In Frida’s bedroom, her four-poster bed faces a wall adorned with portraits of Marx, Lenin, Stalin, and Mao, surely a grim and solemn quartet to ponder before sleep. But Herrera’s biography contains one final mention of Isamu Noguchi. In 1946, Frida traveled to New York for still another operation on her ruined spine. Among her visitors was Noguchi, who brought her a gift: a glass-cased box of butterflies. On my visit to the Blue House, I glanced at those pictures of old Communist icons and then squatted to see how Frida might have seen them from her pillow. Attached to the canopy above her bed was the box of butterflies.

Not far from the Kahlo residence is the house where Trotsky was murdered in 1940. He had come here the year before, after his break with Rivera (some say it was because of Trotsky’s own brief affair with Kahlo; others blame politics). Behind the high walls Trotsky is buried in the garden, and the house remains as it was when he was killed by a Stalinist agent named Ramón Mercader. The small doors are still covered with sheet iron; there are guard towers in the corners of the garden. This security was added after the painter David Alfaro Siqueiros and a group of other mad Stalinists tried to kill Trotsky with rifles and machine guns on May 24, 1940. Those bullet holes are still ugly gouges in the wall of Trotsky’s bedroom, where he and his wife, Natalya, escaped death by rolling onto the floor. And the study is just as it was three months later when Mercader stepped behind Trotsky’s desk and split his skull with an ice ax. There are books everywhere: Dos Passos’s The Big Money, D. H. Lawrence’s Mexican novel, The Plumed Serpent, many Russian books, Trotsky’s own works, books on Stalin and Hitler in French and English, a copy of Dreiser Looks at Russia, stacks of yellowing ideological magazines, newspaper clippings, letters, a Dictaphone, a Russian typewriter. The air seems stale with old quarrels, made only more intense by the presence of murder.

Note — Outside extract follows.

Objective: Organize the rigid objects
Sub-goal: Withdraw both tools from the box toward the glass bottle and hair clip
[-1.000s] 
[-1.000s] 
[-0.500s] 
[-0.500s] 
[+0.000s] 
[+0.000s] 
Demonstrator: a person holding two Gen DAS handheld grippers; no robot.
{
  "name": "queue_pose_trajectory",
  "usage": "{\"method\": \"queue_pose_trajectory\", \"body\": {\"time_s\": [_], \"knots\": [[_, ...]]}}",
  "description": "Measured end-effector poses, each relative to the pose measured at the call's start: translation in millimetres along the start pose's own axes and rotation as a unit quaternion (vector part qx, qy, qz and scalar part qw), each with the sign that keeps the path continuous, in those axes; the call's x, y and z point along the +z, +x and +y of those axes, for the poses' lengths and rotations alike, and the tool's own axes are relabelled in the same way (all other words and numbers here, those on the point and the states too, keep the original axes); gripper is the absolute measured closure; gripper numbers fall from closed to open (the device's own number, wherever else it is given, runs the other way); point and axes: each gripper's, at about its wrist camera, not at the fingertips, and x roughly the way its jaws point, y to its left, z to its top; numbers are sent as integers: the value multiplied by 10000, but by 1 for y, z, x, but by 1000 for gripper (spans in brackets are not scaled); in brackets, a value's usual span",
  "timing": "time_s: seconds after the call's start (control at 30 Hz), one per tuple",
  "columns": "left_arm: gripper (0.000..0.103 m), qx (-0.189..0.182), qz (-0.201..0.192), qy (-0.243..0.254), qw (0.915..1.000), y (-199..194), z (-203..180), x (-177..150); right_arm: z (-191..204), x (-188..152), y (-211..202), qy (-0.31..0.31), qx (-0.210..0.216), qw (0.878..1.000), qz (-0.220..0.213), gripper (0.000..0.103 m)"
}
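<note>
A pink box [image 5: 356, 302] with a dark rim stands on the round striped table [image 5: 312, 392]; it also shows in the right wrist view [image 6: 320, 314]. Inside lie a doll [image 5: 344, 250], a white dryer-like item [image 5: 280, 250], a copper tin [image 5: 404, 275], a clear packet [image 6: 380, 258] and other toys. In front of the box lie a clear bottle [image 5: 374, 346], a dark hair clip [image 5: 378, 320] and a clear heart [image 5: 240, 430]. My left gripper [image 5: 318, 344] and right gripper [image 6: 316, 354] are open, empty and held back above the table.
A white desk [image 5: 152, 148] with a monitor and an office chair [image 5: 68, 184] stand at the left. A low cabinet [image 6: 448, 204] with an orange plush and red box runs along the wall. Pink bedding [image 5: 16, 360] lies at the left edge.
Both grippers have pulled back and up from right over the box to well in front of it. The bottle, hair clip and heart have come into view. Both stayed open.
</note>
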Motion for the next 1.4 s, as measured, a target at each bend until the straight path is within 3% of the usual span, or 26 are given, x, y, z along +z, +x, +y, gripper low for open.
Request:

But Mexico City is not a museum; it is a vibrant, pulsing organism, like any great city, and is always shifting. What is astonishing to me is how much of the city I knew still remains. So whenever I go back, I visit the two government-run handicraft shops on Avenida Juárez and buy masks, Michoacán altars, ceramic sculptures, or handmade toys. The prices are low and clearly marked; no bargaining is necessary, and the workmanship and imagination are extraordinary. On any given afternoon I might stop for coffee at the Opera Bar on Cinco de Mayo Street, where you can still view the bullet hole made in the ceiling by Pancho Villa to bring calm to an unruly meeting of his comrades in the Division of the North. I usually go at least once to the vast market at Lagunilla, behind the Plaza Garibaldi, where you can buy everything from VCRs to used toothbrushes and where years ago I actually saw a guy selling snake oil. “It’s the only thing for your nerves!” the man shouted to a small crowd. “Did you ever see a nervous snake?”

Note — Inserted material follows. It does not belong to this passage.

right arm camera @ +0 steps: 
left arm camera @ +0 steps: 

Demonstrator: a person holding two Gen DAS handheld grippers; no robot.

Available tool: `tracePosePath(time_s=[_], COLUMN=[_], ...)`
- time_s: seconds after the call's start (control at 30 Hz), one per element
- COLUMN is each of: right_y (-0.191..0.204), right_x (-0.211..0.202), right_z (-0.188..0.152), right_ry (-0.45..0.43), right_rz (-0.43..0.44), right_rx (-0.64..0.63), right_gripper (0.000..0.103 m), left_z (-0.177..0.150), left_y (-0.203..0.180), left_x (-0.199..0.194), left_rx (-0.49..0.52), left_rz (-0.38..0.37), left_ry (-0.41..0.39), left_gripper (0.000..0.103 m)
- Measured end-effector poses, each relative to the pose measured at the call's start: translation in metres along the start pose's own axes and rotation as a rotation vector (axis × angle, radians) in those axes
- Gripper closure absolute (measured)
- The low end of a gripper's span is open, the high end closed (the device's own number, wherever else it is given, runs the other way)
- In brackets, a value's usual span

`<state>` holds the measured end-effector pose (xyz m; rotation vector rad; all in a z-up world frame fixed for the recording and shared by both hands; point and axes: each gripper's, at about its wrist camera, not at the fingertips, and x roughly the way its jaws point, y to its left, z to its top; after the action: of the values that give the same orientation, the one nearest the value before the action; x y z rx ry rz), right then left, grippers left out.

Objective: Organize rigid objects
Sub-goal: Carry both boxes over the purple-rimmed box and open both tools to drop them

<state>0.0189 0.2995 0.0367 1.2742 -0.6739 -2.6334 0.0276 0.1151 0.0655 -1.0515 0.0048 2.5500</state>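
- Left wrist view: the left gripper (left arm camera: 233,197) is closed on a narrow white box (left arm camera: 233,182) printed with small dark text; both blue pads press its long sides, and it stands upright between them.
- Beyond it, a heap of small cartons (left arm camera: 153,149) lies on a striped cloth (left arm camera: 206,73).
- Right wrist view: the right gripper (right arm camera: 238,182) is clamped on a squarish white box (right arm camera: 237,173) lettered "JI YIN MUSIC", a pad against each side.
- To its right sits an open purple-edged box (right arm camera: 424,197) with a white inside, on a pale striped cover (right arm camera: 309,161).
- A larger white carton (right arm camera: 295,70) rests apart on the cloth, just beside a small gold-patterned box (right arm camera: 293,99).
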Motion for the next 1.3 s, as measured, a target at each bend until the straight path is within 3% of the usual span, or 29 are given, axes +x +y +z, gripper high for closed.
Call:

In the evenings I might dine on the roof of the Majestic, at the Fonda del Refugio in the Zona Rosa, or at the Café de Tacuba, where musicians, artists, and ordinary citizens feast together on the posol or the enchiladas in pipián sauce, in a long, bright room decorated with Puebla tiles. There are dozens of other good restaurants: Belling-hausen, Prendes, Suntory for Japanese food, the Rivoli, La Gondola, Delmonico’s — hell, I even like the huevos rancheros at Sanborn’s. I always go at least once to the Tenampa on Plaza Garibaldi to hear the mariachis sing and to look at the murals and watch people submit to toques (“electric shocks”) from a wizened old man who has been there, I think, since about the time of the sack of Tenochtitlán. Or I might go out to the Salon Margo, where some of the most beautiful women in Mexico show up on Saturday nights to dance to such visiting salsa bands as those of Ray Barretto, Celia Cruz, and Tito Puente.

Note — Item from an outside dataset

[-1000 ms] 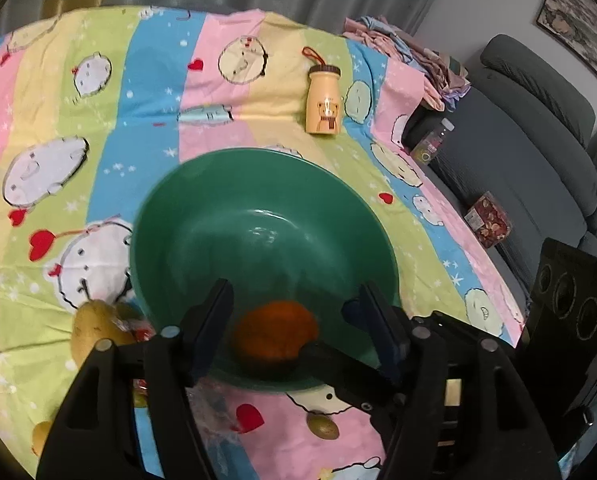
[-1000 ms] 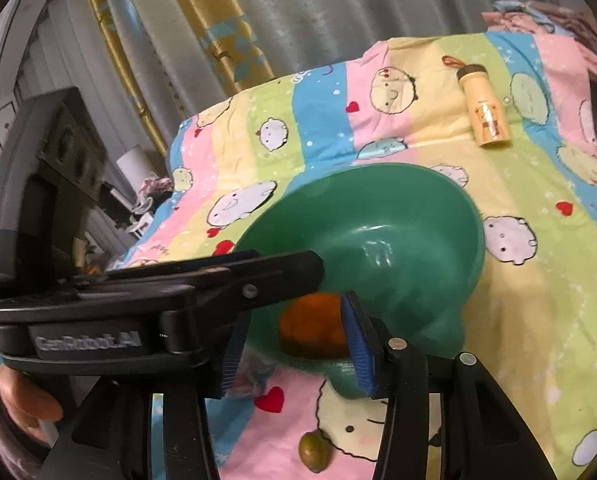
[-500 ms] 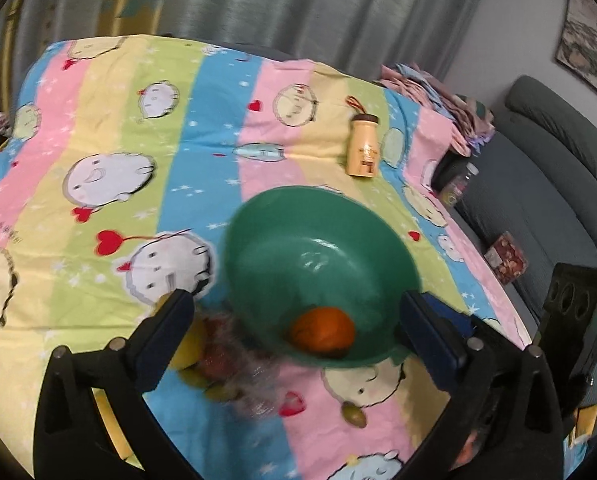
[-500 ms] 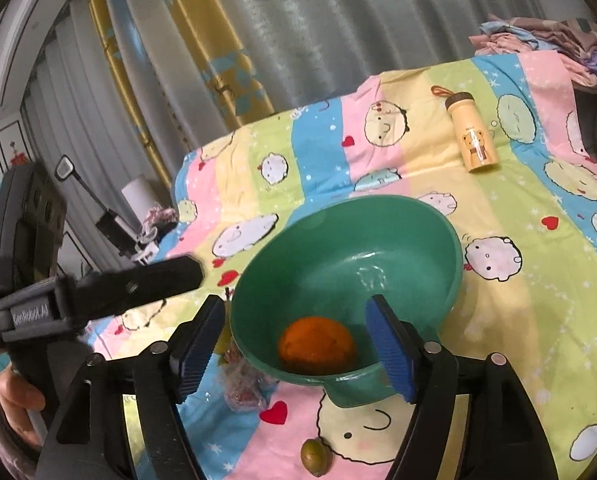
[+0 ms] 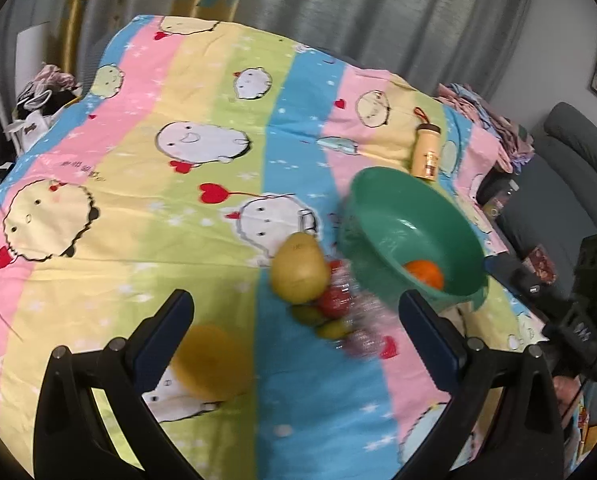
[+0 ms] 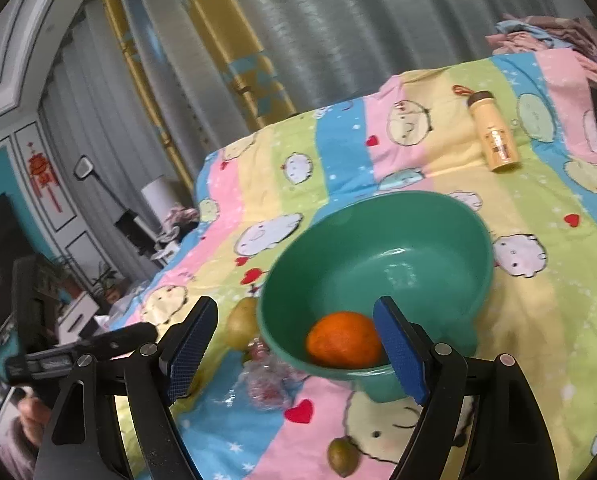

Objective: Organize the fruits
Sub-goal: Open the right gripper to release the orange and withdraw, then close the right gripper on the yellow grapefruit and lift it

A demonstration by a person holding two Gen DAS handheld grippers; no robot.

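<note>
what changed: a second ago both grippers sat at the green bowl (image 6: 378, 276) with the orange (image 6: 344, 344) between the right one's pads; now the orange lies loose inside the bowl, and our left view has swung off the bowl to the fruit beside it.
left gripper (image 5: 298, 344): jaws wider than a second ago, as wide as we see them go, and holding nothing; the view is blurred.
right gripper (image 6: 294, 352): jaws opening, blue pads clear of the orange, which sits low in the bowl just beyond them; nothing held.
meaning for the task: we judge one fruit is placed and the left hand is lining up for the next.
fruit not yet in: a yellow pear (image 5: 298, 272) just left of the bowl, small red and green fruits (image 5: 326, 312) touching it in a crinkled clear wrapper, a blurred yellow fruit (image 5: 214, 360) near the left gripper's left finger, and one small green fruit (image 6: 342, 458) alone on the cloth.
orange, look: round, bright, matte dimpled skin, resting against the bowl's near wall.
other: a beige bottle (image 6: 494, 132) lies on the striped cloth (image 5: 138, 216), well beyond the bowl.
</note>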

And as a newspaper freak, I load up on the city’s papers. There are twenty-one dailies published in the capital, along with more than two hundred magazines, ranging from Vuelta (edited by Octavio Paz and Enrique Krauze) to a wide variety of porno rags. My favorite paper remains Esto, an all-sports tabloid that led its earthquake coverage with the headline: WORLD CUP SAFE! The best of the city’s morning broadsheets is El Universal; it’s well written, carefully edited, and allows some diversity of opinions. Excelsior waddles around like an aging clubman, calling itself the New York Times of Mexico; but it is atrociously edited, with some stories jumping through six or seven pages in the back, so that only the archaeological mind can track them to their finish.